From the writers we read together

J.R.R. Tolkien

philologist, novelist, Catholic, author of The Lord of the Rings

“The consolation of fairy-stories, the joy of the happy ending, is a sudden glimpse of Truth itself.” On Fairy-Stories (1947)

Tolkien spent the war years writing a story about the least likely people — hobbits, small, unambitious, fond of their armchairs and second breakfasts — being given the most consequential task in the world. He was not making this up; he was drawing from the parable. Tolkien believed that every great story participates in what he called the “true myth” — the actual Story that underlies all stories — and the mustard seed parable is one of the clearest places that Story shows its logic: power hidden in smallness, victory concealed inside apparent insignificance.

The leaven parable adds another dimension: the kingdom does not just grow; it permeates. Once the woman hides the yeast in the dough, she does not need to manage the process. It works from within without her oversight. Tolkien wrote that he believed the Christian story was true in the way good stories are true — not as a metaphor for something else but as the thing itself, the Primary World's own eucatastrophe. What Jesus is describing in these two tiny parables is the method of the Primary World's redemption: not a sword and a throne but a seed and a concealed leaven, working their way through the ordinary material of human life until the whole loaf rises. We live in the middle of that rising.

Deut 32 LensThe mustard seed is Deuteronomy 32's long hope in botanical form: the inheritance scattered at Babel, planted invisibly in Israel, is now spreading its branches wide enough for all the nations to find shade.
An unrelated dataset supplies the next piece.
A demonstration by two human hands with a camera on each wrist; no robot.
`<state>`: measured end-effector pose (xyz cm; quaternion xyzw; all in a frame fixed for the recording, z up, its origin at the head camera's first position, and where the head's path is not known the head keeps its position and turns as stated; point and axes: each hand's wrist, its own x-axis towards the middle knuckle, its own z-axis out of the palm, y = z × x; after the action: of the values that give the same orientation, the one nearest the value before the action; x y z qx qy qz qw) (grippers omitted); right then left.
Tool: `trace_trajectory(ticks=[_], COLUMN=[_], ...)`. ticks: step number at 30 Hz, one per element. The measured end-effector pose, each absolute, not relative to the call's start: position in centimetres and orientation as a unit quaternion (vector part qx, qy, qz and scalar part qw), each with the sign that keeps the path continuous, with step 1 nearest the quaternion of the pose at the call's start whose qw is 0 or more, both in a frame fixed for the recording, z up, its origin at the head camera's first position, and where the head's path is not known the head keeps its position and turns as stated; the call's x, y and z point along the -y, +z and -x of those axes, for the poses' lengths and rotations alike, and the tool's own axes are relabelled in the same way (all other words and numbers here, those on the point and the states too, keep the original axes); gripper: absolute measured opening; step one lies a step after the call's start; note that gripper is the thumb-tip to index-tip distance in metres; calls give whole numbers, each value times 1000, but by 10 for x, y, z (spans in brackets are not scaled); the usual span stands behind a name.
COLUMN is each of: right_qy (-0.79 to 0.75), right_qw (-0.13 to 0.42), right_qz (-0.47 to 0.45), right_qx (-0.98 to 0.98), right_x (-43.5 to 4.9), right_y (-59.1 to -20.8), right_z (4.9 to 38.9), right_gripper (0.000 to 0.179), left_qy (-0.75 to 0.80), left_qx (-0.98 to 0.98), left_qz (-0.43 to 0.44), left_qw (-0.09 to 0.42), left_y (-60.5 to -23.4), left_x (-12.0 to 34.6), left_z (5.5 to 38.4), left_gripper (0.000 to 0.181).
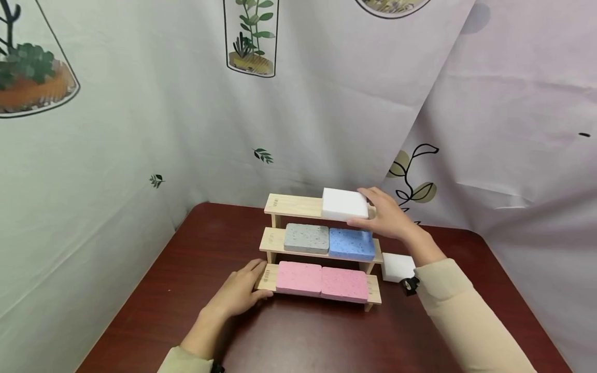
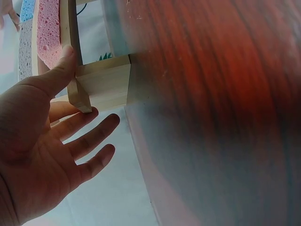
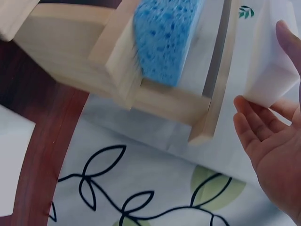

The tree in the parable is the same tree Ezekiel and Daniel saw rising to cover the earth.
Continue your study: Daily Discipleship Archive — 365 days of daily Scripture is itself a kind of mustard seed — one small entry each morning, hoping over the course of a year to leaven something.
Prayer
Heavenly Father, King of the Universe, Father, I have been waiting for a kingdom that arrives with fanfare. Teach me to look for the leaven. Show me where your reign has been hidden in the ordinary dough of my life — in the small faithfulness, in the hidden work, in the daily seed planted without witnesses. I trust you with the rising. In Jesus' name, Amen.